I hope this will also mean they will share their findings publicly and not hide from their complicity in Britain's exploitative colonial history.

You can watch the entire event here, and I highly recommend the work of the other two speakers, Lisa Raftery from the Rosa Fund for Women and Tony McKenzie, trustee of Groundswell.

NPC summarised some of our points in a blog article here.

I am also speaking with NPC about a dedicated blog post on British NGOs' role in their colonial history and how we can decolonise our practices.

During the rest of my section, I discuss the role of language in opening up the culture of DEI in an organisation. In the UK, for example, words such as 'charity' are still used, further perpetuating this harmful dynamic of others being recipients of rich peoples' generosity. This is an outdated way of thinking and working, but unfortunately continues in the UK. So a great way to start with a DEI approach is to deliberately think through the language we use and why we choose certain words over others.

I discuss how we should improve the relationships with Board members to move forwards with a DEI lens. NGOs and philanthropies need to break this power dynamic and treat their Board members as thought partners. Too often, Board members are not allowed behind the curtains to see how their NGOs work.

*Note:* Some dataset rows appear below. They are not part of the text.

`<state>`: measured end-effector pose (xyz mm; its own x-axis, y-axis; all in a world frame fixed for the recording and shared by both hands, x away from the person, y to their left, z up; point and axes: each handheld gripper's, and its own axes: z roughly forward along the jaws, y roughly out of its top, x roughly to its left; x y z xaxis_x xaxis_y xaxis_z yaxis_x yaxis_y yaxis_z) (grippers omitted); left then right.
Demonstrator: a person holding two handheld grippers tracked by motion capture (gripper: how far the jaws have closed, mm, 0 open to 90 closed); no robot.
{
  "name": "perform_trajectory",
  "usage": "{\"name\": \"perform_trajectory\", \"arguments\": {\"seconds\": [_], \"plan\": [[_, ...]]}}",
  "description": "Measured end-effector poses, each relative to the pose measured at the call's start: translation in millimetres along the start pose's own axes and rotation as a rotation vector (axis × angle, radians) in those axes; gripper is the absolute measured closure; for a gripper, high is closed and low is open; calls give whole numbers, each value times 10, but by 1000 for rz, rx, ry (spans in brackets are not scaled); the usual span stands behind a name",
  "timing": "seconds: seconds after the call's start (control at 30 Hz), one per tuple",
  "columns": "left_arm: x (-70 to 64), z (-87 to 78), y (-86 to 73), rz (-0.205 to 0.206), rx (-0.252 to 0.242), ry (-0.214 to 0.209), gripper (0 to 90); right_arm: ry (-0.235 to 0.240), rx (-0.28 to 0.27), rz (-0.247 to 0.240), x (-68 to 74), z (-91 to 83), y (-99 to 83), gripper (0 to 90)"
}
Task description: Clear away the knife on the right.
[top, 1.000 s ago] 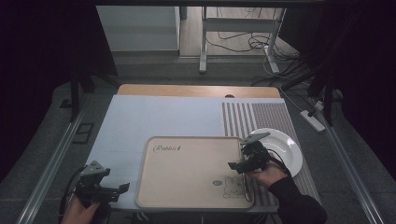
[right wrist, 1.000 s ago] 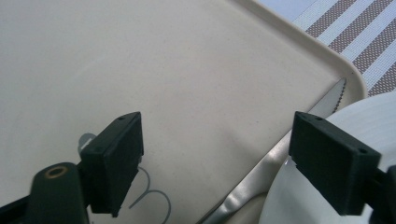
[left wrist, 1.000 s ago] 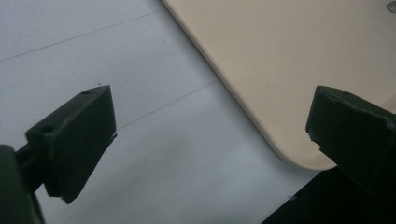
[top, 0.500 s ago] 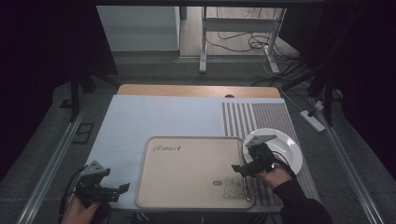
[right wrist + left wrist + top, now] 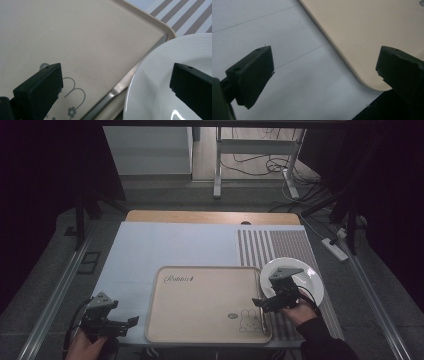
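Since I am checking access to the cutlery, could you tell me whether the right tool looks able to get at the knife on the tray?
Probably yes: the right tool is open just above the knife, though the plate crowds it.

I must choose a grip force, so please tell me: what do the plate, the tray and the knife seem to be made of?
Plate: likely glazed ceramic; white, glossy, with a bright glint and faint concentric rings.
Tray: probably plastic; beige, matte, a moulded raised rim and a printed cartoon.
Knife: looks like brushed steel; grey metallic sheen, lying along the tray's edge, partly under the plate.
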<state>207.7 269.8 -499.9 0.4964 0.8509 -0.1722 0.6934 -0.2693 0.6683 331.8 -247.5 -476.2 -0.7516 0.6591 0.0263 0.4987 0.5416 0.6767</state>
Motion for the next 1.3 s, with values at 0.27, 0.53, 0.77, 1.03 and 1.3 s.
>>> {"name": "perform_trajectory", "arguments": {"seconds": [0.27,0.53,0.77,1.03,1.3], "plan": [[-3,3,1,2,2,-2,28,-23,-27,4,0,-66,-56,0],[-6,3,2,4,4,-1,28,-45,-33,11,-10,-114,-124,0],[-6,3,0,4,3,-2,29,-68,-46,38,-37,-180,-198,0],[-6,4,1,3,4,-2,29,-92,-61,73,-71,-280,-307,0],[-5,4,1,3,3,-3,29,-120,-62,109,-111,-361,-437,0]]}}
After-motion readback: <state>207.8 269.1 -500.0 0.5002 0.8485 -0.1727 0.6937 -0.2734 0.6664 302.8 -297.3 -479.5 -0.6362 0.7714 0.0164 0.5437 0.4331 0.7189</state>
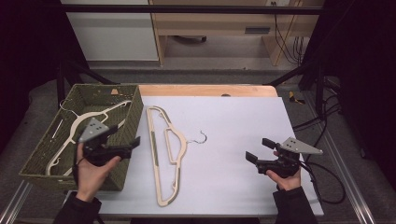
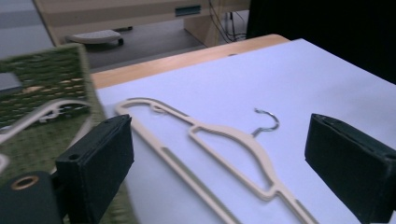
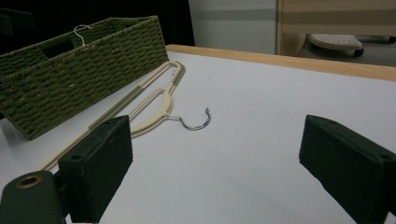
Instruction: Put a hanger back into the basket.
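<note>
Beige plastic hanger with a metal hook [image 1: 166, 154] lies flat on the white table [image 1: 233, 140], just beside the green woven basket [image 1: 126, 122]. Left gripper [image 1: 127, 144] and right gripper [image 1: 258, 150]: jaws apart, empty. Risk: the thin, flat frame may slip from the jaws, or its hook may snag the basket rim.

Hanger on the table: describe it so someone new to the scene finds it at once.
Start at the white table top and find the green woven basket at its left edge. Just to the right of the basket lies a cream hanger, flat on the white surface, its metal hook pointing toward the right gripper. Unlike the other cream hanger, which sits inside the basket, this one lies on the bare table.
</note>
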The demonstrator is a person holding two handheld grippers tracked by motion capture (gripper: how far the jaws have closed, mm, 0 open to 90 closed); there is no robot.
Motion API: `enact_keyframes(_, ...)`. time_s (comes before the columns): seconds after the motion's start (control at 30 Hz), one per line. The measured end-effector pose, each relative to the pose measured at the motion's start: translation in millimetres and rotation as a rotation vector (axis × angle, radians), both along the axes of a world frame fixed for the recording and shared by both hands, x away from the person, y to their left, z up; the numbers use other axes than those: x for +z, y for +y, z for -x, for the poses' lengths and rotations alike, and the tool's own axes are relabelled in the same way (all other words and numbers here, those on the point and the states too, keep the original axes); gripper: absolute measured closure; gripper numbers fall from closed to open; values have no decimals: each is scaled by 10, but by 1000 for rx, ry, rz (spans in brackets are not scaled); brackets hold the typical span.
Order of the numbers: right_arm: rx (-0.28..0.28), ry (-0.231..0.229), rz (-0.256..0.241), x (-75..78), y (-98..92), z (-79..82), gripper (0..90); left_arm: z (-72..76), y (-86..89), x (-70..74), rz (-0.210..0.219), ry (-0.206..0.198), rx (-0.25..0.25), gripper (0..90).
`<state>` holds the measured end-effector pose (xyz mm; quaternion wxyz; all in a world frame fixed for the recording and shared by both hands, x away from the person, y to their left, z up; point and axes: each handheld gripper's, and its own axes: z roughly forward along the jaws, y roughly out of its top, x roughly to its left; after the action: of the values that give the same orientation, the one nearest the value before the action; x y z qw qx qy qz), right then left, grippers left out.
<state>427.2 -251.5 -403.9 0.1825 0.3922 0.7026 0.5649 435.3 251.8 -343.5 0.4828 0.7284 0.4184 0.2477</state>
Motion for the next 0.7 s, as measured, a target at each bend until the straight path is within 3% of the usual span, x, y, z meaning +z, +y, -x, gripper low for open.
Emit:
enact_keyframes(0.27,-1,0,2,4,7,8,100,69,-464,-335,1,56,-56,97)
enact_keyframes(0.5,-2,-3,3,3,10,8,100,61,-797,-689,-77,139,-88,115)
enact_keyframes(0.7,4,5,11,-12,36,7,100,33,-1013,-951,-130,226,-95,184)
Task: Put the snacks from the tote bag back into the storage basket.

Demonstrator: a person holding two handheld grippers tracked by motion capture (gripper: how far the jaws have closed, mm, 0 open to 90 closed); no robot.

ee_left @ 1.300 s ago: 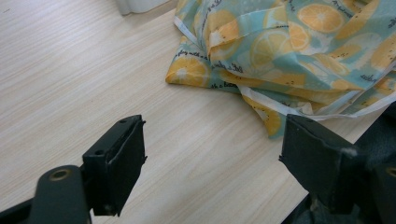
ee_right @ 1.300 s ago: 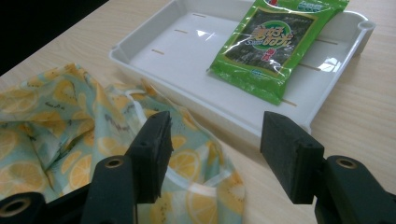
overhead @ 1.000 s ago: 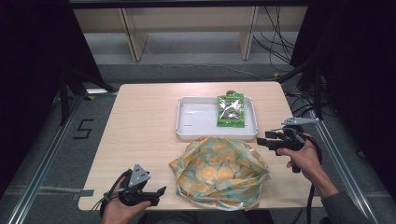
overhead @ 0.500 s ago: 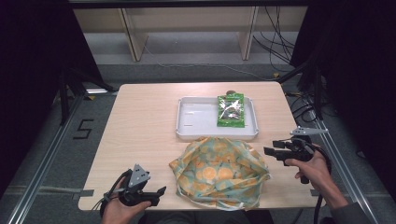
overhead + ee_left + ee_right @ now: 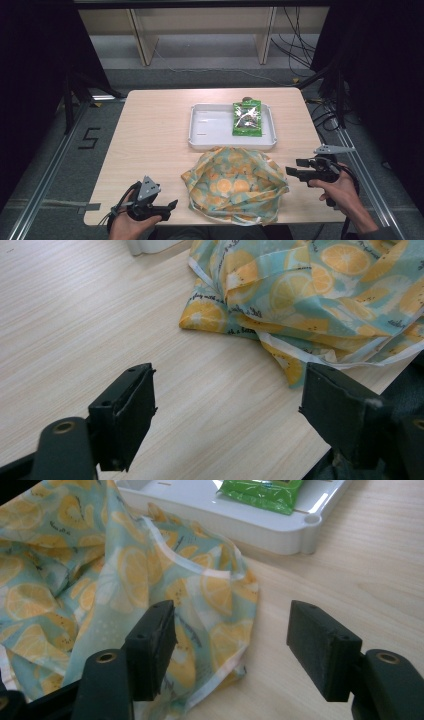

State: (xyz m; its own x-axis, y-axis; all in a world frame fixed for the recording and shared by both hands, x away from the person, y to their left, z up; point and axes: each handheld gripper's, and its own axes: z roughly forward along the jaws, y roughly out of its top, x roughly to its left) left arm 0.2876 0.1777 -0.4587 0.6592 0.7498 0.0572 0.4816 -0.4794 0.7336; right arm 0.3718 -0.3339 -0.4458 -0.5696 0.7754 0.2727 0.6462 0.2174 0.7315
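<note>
A crumpled cloth bag (image 5: 235, 182) printed with orange and lemon slices lies on the near half of the wooden table (image 5: 150, 130). Behind it stands a white tray (image 5: 210, 127) holding a green snack packet (image 5: 247, 118) at its right end. My right gripper (image 5: 291, 172) hovers open just off the bag's right edge, its jaws straddling the bag's hem (image 5: 220, 630) with nothing clamped. My left gripper (image 5: 170, 207) sits open at the table's front edge, left of the bag (image 5: 310, 295), with bare wood between its jaws.
The tray's near right corner (image 5: 305, 530) lies just beyond the bag in the right gripper view. Bare tabletop stretches left of the tray and bag. Metal frame rails (image 5: 55, 165) flank the table, and cables (image 5: 295, 30) trail on the floor behind.
My right gripper has dropped back toward the front of the table and lower, from level with the bag's far edge to beside its right side. The left gripper has stayed put.
</note>
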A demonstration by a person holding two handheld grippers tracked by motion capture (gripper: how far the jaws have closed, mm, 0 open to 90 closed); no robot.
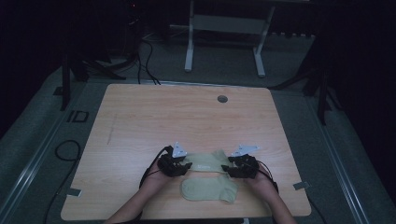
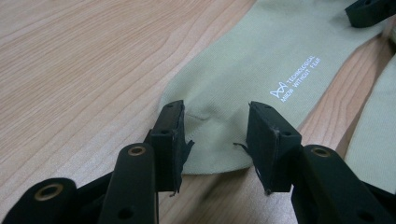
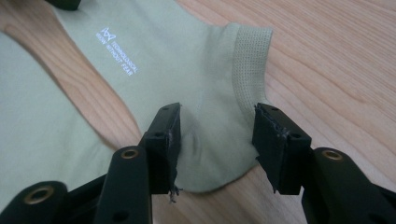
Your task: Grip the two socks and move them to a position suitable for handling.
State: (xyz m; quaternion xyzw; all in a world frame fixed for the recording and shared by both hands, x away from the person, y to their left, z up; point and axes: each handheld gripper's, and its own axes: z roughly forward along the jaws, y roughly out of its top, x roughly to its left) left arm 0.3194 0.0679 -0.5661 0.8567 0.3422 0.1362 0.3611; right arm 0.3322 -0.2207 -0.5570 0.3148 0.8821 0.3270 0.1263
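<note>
Two pale green socks lie flat on the wooden table (image 1: 140,121). The far sock (image 1: 208,162) carries small white lettering (image 2: 295,80) and stretches between both grippers. My left gripper (image 1: 181,166) stands open over its toe end (image 2: 215,140), jaws on either side of the cloth. My right gripper (image 1: 232,169) is open too, straddling the heel beside the ribbed cuff (image 3: 250,65). The near sock (image 1: 208,189) rests just in front, between the person's hands, and appears at the edge of both gripper views (image 2: 373,140) (image 3: 32,116).
A round grommet hole (image 1: 222,99) sits near the table's far edge. Beyond the table stands a white desk frame (image 1: 224,42), with cables (image 1: 144,60) on the grey floor. A cable loop (image 1: 67,150) lies left of the table.
</note>
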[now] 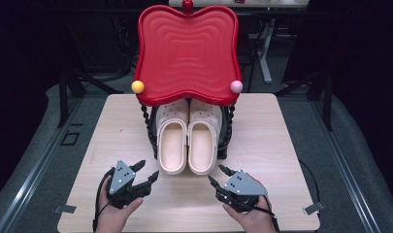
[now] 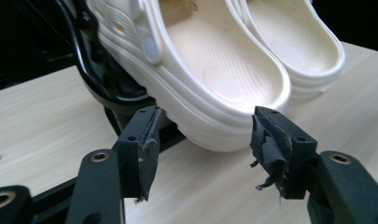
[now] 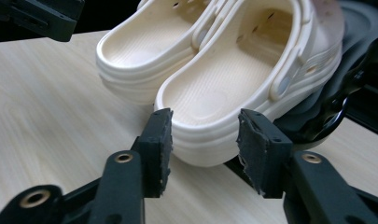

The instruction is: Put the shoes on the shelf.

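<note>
Two cream clogs stand side by side on the lower shelf of a black rack, heels toward me: the left clog (image 1: 172,141) and the right clog (image 1: 203,141). My left gripper (image 1: 148,171) is open just short of the left clog's heel (image 2: 233,135), jaws on either side of it without touching. My right gripper (image 1: 219,175) is open too, its jaws level with the right clog's heel (image 3: 203,144). Each gripper is held by a hand at the table's near edge.
A red wavy tray (image 1: 187,51) tops the rack, with a yellow ball (image 1: 137,86) and a pink ball (image 1: 236,86) at its front corners. Twisted black posts (image 1: 146,124) flank the clogs. The light wooden table (image 1: 116,126) has bare room on both sides.
</note>
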Demonstrator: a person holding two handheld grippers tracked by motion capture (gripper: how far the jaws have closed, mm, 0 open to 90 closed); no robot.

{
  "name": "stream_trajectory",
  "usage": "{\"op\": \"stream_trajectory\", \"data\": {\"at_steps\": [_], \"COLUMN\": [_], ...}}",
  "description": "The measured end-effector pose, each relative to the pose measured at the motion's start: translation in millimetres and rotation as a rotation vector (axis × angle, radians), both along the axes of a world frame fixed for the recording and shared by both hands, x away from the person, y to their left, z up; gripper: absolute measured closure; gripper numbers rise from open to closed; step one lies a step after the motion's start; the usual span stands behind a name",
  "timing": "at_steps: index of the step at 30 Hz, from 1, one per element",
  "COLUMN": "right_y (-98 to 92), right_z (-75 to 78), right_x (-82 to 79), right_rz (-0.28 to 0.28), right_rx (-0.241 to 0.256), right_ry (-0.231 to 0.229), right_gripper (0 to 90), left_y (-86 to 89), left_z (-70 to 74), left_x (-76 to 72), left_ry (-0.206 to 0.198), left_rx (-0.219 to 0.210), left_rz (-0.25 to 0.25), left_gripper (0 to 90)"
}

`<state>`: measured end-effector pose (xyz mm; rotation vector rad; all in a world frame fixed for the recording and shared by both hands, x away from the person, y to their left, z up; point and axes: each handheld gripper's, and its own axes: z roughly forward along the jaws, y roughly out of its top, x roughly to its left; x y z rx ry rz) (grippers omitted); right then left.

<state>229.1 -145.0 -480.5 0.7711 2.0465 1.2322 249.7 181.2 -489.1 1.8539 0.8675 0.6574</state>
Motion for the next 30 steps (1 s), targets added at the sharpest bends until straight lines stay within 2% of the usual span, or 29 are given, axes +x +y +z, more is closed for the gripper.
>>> {"op": "stream_trajectory", "data": {"at_steps": [5,6,7,8,11,14,15,16,17,18,19,20,21,22,25,26,27,30], "right_y": [0.6,1.6,1.6,3.0,5.1,8.4,10.9,10.9,12.0,14.4,14.4,15.4,16.7,16.7,17.5,17.5,17.2,17.7], "right_z": [-9.5,-15.3,-15.3,-21.3,-27.3,-33.0,-36.0,-36.0,-37.2,-39.8,-39.8,-40.8,-41.8,-41.8,-42.0,-42.0,-43.3,-44.2], "right_x": [-2.9,-1.9,-1.9,0.4,2.2,3.5,5.2,5.2,6.6,10.1,10.1,11.6,14.2,14.2,18.9,18.9,21.7,23.7], "right_rz": [0.015,0.033,0.033,0.041,0.050,0.054,0.055,0.055,0.059,0.059,0.059,0.057,0.063,0.063,0.047,0.047,0.043,0.045], "right_rx": [0.007,0.031,0.031,0.037,0.031,0.021,0.039,0.039,0.053,0.068,0.068,0.076,0.096,0.096,0.101,0.101,0.117,0.130], "right_ry": [0.008,0.023,0.023,0.051,0.073,0.122,0.146,0.146,0.168,0.203,0.203,0.222,0.247,0.247,0.264,0.264,0.288,0.301], "right_gripper": [47.4,44.6,44.6,44.2,44.5,51.4,56.3,56.3,60.0,65.7,65.7,69.0,77.2,77.2,89.5,89.5,89.8,89.9], "left_y": [-1.4,-2.2,-2.9,-4.8,-7.2,-11.5,-14.1,-14.1,-15.9,-17.1,-18.6,-19.6,-21.1,-22.4,-26.1,-26.1,-26.8,-29.5], "left_z": [-15.0,-17.1,-19.1,-21.9,-23.6,-25.8,-27.3,-27.3,-28.6,-29.2,-30.3,-30.7,-31.4,-31.9,-32.1,-32.1,-32.2,-33.5], "left_x": [-6.2,-7.5,-8.7,-10.1,-10.4,-10.0,-8.9,-8.9,-8.0,-6.9,-5.7,-5.0,-4.8,-4.6,-2.1,-2.1,-0.9,1.7], "left_ry": [0.036,0.041,0.041,0.039,0.047,0.047,0.053,0.053,0.054,0.063,0.067,0.075,0.078,0.073,0.086,0.086,0.093,0.105], "left_rx": [-0.010,-0.007,0.004,0.022,0.011,-0.004,-0.008,-0.008,-0.011,-0.011,-0.016,-0.016,-0.027,-0.027,-0.033,-0.033,-0.032,-0.030], "left_rz": [-0.035,-0.043,-0.053,-0.066,-0.075,-0.078,-0.077,-0.077,-0.074,-0.080,-0.085,-0.089,-0.095,-0.099,-0.120,-0.120,-0.124,-0.117], "left_gripper": [41.0,48.2,48.2,55.5,58.7,63.7,65.7,68.1,68.1,73.4,73.4,75.0,79.9,79.9,87.6,88.9,89.4,89.7]}}
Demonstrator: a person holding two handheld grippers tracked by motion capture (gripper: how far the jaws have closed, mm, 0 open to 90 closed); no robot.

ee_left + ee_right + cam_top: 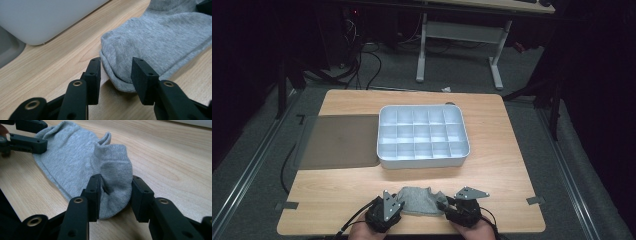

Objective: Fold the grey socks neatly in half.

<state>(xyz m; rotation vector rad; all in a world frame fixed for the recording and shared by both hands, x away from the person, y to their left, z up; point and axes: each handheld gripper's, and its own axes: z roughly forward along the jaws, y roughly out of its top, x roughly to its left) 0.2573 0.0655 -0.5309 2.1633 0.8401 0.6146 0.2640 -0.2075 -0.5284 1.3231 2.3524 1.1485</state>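
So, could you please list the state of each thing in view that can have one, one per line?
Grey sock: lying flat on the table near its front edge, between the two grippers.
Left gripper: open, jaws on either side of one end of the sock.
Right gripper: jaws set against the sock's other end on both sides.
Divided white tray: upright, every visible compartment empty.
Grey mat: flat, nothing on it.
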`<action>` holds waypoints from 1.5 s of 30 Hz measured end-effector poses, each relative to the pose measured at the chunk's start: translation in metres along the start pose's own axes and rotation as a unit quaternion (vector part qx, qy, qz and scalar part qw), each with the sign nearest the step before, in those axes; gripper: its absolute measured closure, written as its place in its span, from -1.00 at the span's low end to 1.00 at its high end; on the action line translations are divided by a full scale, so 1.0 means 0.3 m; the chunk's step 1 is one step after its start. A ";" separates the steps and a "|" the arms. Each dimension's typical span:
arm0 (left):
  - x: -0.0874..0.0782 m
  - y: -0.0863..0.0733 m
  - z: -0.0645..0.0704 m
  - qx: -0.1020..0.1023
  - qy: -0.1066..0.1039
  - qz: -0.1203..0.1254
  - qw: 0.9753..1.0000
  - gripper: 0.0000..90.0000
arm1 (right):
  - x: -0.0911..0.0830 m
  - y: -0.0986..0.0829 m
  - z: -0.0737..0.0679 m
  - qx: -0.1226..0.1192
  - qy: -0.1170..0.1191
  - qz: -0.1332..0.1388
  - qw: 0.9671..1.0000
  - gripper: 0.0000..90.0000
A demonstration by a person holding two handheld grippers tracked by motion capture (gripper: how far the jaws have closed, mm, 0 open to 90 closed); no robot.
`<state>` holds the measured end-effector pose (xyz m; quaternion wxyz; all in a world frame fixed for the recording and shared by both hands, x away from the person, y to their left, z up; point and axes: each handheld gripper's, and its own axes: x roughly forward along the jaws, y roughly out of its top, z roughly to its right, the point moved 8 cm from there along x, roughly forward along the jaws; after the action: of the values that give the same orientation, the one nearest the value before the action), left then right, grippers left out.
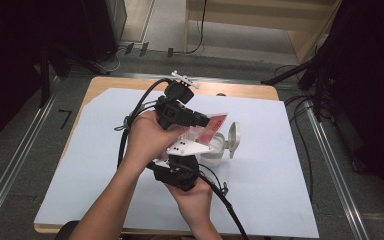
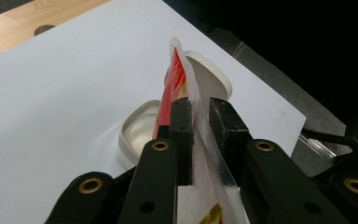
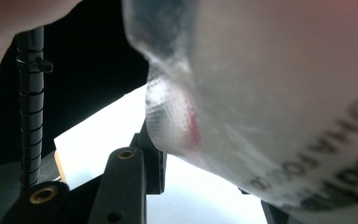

They should meet all members of their NGO, meet them often during the project cycle and the year, and engage more deeply with the different.

Note: I also use Oxfam as an example while talking about harmful practices since it was mentioned in the event's chat, and I wanted to ensure we adequately addressed it. Exploitation takes many forms, and Oxfam's sex scandals are a good example, though naturally far removed from colonisation.